Costs can be invoked in a variety of ways from energy consumption to risk of predation. As a result, costs are measured in a variety of units including the amount of raw materials or energy consumed, loss of reproductive success, mortality or interference with the functioning of molecular machinery. This raises the questions whether all of these costs should be included and what common currency should be used. The answer lies in the fact that we are ultimately interested in whether the neuroendocrine system acts as a selection pressure on phenotypic plasticity. Selection occurs on a trait when the fitness of individuals varies with the value of that trait. Thus we are interested in any costs that eventually impact on fitness (survival or reproduction), and fitness is the common currency by which the relative impact of different kinds of cost should be judged.

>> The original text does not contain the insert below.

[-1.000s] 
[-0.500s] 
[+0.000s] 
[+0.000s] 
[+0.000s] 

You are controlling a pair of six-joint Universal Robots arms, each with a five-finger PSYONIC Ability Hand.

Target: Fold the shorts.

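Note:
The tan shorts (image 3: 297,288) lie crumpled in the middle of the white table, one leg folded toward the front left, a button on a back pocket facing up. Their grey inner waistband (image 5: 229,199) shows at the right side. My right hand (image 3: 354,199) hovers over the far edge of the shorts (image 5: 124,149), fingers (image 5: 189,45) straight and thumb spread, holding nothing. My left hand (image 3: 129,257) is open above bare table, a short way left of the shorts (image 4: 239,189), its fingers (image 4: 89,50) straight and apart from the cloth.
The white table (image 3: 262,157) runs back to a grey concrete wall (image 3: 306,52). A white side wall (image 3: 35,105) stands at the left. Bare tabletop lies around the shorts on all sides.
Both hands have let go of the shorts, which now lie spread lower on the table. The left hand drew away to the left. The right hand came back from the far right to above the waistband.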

The following is a list of some ways in which the neuroendocrine control system may create fitness costs acting as selection pressures on reaction norms. It is not intended as a comprehensive review of evidence for or against the existence of particular costs. Instead it has a twofold purpose: first, to stimulate endocrinologists to think broadly in identifying possible costs of neuroendocrine control by providing a wide array of (possible) examples of ways in which fitness costs may be invoked; and second, to illustrate the distinction between costs that do—or do not—originate from the neuroendocrine control system. This latter distinction is not important to endocrinologists when thinking solely about causal mechanisms, but is important when thinking about how natural selection acts on phenotypic plasticity (§2).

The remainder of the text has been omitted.